Exactly as written, output each record given below.

■ DATASET RECORDS
━━━━━━━━━━

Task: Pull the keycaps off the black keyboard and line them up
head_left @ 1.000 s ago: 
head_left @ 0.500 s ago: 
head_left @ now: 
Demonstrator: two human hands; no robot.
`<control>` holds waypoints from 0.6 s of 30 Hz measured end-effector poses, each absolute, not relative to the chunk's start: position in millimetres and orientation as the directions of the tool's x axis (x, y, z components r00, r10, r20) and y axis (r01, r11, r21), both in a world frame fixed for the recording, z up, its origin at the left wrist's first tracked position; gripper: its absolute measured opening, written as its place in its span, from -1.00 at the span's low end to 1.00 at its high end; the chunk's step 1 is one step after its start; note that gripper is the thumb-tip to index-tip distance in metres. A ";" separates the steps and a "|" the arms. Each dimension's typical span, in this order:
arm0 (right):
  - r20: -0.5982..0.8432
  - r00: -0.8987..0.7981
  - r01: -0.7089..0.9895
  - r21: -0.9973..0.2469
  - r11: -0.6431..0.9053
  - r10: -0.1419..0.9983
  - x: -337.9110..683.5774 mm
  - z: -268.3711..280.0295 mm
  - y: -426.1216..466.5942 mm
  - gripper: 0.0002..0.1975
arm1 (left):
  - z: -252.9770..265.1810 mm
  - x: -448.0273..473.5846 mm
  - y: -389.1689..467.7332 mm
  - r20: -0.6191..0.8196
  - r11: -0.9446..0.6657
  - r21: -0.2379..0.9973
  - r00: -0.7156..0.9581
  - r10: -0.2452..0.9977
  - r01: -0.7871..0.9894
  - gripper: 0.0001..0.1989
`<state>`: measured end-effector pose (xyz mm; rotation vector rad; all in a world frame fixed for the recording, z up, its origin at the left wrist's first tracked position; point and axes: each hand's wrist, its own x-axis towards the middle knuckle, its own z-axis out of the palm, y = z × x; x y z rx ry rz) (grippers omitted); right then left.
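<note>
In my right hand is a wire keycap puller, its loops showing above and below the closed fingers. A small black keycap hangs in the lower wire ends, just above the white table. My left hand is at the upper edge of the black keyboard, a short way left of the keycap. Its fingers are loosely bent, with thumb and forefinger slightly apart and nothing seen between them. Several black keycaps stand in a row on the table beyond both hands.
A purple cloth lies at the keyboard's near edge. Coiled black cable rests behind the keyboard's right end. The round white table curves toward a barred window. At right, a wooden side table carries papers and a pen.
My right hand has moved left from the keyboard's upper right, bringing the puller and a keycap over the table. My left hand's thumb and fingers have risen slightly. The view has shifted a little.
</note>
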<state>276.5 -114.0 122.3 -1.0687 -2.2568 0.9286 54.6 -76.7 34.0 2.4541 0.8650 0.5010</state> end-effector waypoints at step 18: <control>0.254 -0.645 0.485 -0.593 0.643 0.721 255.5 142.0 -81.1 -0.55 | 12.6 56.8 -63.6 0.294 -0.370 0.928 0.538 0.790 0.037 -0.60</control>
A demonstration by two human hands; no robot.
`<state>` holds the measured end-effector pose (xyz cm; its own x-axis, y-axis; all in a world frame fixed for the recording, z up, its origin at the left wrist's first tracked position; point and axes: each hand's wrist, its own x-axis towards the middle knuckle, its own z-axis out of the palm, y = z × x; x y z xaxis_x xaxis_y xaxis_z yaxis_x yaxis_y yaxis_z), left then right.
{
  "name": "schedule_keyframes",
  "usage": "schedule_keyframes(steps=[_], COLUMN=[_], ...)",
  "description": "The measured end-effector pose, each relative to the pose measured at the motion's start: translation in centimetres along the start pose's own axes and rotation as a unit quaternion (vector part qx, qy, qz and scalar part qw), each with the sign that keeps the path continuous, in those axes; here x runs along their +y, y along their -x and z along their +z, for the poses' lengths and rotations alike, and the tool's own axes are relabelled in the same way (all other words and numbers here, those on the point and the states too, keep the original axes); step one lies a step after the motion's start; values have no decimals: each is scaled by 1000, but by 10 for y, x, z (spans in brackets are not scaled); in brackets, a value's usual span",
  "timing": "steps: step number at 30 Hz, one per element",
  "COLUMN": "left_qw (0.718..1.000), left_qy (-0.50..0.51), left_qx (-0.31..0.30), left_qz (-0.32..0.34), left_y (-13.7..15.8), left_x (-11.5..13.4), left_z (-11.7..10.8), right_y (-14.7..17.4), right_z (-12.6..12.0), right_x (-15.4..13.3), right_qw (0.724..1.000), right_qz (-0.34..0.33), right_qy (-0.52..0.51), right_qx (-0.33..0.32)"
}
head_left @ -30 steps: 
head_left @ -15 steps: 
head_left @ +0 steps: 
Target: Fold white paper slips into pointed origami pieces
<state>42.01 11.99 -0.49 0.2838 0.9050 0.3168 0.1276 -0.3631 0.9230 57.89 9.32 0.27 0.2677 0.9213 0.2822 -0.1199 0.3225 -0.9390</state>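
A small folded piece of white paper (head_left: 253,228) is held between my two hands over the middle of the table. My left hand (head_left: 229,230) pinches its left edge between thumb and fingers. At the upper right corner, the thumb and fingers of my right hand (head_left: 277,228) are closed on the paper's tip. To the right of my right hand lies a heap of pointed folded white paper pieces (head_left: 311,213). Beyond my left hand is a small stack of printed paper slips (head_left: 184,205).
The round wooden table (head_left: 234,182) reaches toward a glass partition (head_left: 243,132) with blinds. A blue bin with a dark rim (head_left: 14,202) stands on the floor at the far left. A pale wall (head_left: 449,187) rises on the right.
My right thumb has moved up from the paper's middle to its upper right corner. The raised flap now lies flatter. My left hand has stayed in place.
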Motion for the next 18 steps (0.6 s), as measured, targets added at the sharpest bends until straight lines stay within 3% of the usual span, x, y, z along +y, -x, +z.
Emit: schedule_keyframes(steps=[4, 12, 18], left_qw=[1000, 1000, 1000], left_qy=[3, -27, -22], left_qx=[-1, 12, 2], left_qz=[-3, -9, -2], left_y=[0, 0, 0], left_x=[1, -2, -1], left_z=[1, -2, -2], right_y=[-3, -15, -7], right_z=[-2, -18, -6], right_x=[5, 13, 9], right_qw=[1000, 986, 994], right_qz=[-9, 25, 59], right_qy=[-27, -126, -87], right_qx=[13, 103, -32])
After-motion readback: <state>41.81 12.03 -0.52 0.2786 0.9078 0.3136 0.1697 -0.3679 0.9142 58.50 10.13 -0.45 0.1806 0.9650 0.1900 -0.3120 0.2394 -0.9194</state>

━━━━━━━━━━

■ SOLUTION FOR THIS PROBLEM
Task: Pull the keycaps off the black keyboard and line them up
head_left @ 1.000 s ago: 
head_left @ 0.500 s ago: 
head_left @ now: 
Demonstrator: two human hands; no robot.
`<control>` holds waypoints from 0.6 s of 30 Hz measured end-effector poses, each absolute, not relative to the chunk's start: position in millimetres and orientation as the directions of the tool's x axis (x, y, z components r00, r10, r20) and y axis (r01, r11, r21), both in a world frame fixed for the recording, z up, its origin at the left wrist's first tracked position; gripper: its absolute measured opening, written as its place in its span, from -1.00 at the span's low end to 1.00 at its high end; the chunk's step 1 is one step after its start; note that gripper is the thumb-tip to index-tip distance in metres. A ";" separates the steps and a "|" the arms. Each dimension's typical span, in this order:
arm0 (right):
  - r20: -0.5982..0.8432
  - r00: -0.8987..0.7981
  - r01: -0.7089..0.9895
  - r21: -0.9973..0.2469
  - r11: -0.6431..0.9053
  - r10: -0.1419..0.9983
  - x: -337.9110..683.5774 mm
  - z: -268.3711..280.0295 mm
  - y: -426.1216..466.5942 mm
  - gripper: 0.0002..0.1975
arm1 (left):
  - z: -252.9770..265.1810 mm
  - x: -448.0273..473.5846 mm
  - y: -389.1689..467.7332 mm
  - r20: -0.6191..0.8196
  - r11: -0.9446..0.6657
  - r21: -0.2379..0.9973
  - r00: -0.7156..0.9581
  - r10: -0.2452..0.9977
  - r01: -0.7871..0.9894
  - gripper: 0.0001..0.1989
`<state>`: measured end-effector pose (xyz mm; rotation vector rad; all in a world frame fixed for the recording, z up, its origin at the left wrist's first tracked position; point and axes: each hand's wrist, its own x-axis towards the middle knuckle, its own z-axis out of the palm, y = z × x; x y z rx ry rz) (grippers omitted); right then left.
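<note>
In my right hand is a wire keycap puller, its loops showing above and below the closed fingers. A small black keycap hangs in the lower wire ends, just above the white table. My left hand is at the upper edge of the black keyboard, a short way left of the keycap. Its fingers are loosely bent, with thumb and forefinger slightly apart and nothing seen between them. Several black keycaps stand in a row on the table beyond both hands.
A purple cloth lies at the keyboard's near edge. Coiled black cable rests behind the keyboard's right end. The round white table curves toward a barred window. At right, a wooden side table carries papers and a pen.
My right hand has moved left from the keyboard's upper right, bringing the puller and a keycap over the table. My left hand's thumb and fingers have risen slightly. The view has shifted a little.
</note>
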<state>276.5 -114.0 122.3 -1.0687 -2.2568 0.9286 54.6 -76.7 34.0 2.4541 0.8650 0.5010</state> end-effector waypoints at step 18: <control>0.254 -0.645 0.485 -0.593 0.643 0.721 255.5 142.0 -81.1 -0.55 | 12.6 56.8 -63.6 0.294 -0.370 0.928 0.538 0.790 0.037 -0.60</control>
A demonstration by two human hands; no robot.
`<state>` holds the measured end-effector pose (xyz cm; its own x-axis, y-axis; all in a world frame fixed for the recording, z up, its origin at the left wrist's first tracked position; point and axes: each hand's wrist, its own x-axis towards the middle knuckle, its own z-axis out of the palm, y = z × x; x y z xaxis_x xaxis_y xaxis_z yaxis_x yaxis_y yaxis_z), left then right.
{
  "name": "schedule_keyframes",
  "usage": "schedule_keyframes(steps=[_], COLUMN=[_], ...)",
  "description": "The measured end-effector pose, each relative to the pose measured at the motion's start: translation in centimetres along the start pose's own axes and rotation as a unit quaternion (vector part qx, qy, qz and scalar part qw), each with the sign that keeps the path continuous, in those axes; here x runs along their +y, y along their -x and z along their +z, for the poses' lengths and rotations alike, and the tool's own axes are relabelled in the same way (all other words and numbers here, those on the point and the states too, keep the original axes); step one lies a step after the motion's start; values have no decimals: each is scaled by 1000, but by 10 for y, x, z (spans in brackets are not scaled); in brackets, a value's usual span",
  "timing": "steps: step number at 30 Hz, one per element",
  "COLUMN": "left_qw (0.718..1.000), left_qy (-0.50..0.51), left_qx (-0.31..0.30), left_qz (-0.32..0.34), left_y (-13.7..15.8), left_x (-11.5..13.4), left_z (-11.7..10.8), right_y (-14.7..17.4), right_z (-12.6..12.0), right_x (-15.4..13.3), right_qw (0.724..1.000), right_qz (-0.34..0.33), right_qy (-0.52..0.51), right_qx (-0.33..0.32)"
}
head_left @ -30 steps: 
head_left @ -15 steps: 
head_left @ +0 steps: 
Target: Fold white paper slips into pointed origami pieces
<state>42.01 11.99 -0.49 0.2838 0.9050 0.3168 0.1276 -0.3631 0.9230 57.89 9.32 0.27 0.2677 0.9213 0.2822 -0.1199 0.3225 -0.9390</state>
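A small folded piece of white paper (head_left: 253,228) is held between my two hands over the middle of the table. My left hand (head_left: 229,230) pinches its left edge between thumb and fingers. At the upper right corner, the thumb and fingers of my right hand (head_left: 277,228) are closed on the paper's tip. To the right of my right hand lies a heap of pointed folded white paper pieces (head_left: 311,213). Beyond my left hand is a small stack of printed paper slips (head_left: 184,205).
The round wooden table (head_left: 234,182) reaches toward a glass partition (head_left: 243,132) with blinds. A blue bin with a dark rim (head_left: 14,202) stands on the floor at the far left. A pale wall (head_left: 449,187) rises on the right.
My right thumb has moved up from the paper's middle to its upper right corner. The raised flap now lies flatter. My left hand has stayed in place.
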Motion for the next 18 steps (0.6 s), as measured, targets added at the sharpest bends until straight lines stay within 3% of the usual span, x, y, z along +y, -x, +z.
Emit: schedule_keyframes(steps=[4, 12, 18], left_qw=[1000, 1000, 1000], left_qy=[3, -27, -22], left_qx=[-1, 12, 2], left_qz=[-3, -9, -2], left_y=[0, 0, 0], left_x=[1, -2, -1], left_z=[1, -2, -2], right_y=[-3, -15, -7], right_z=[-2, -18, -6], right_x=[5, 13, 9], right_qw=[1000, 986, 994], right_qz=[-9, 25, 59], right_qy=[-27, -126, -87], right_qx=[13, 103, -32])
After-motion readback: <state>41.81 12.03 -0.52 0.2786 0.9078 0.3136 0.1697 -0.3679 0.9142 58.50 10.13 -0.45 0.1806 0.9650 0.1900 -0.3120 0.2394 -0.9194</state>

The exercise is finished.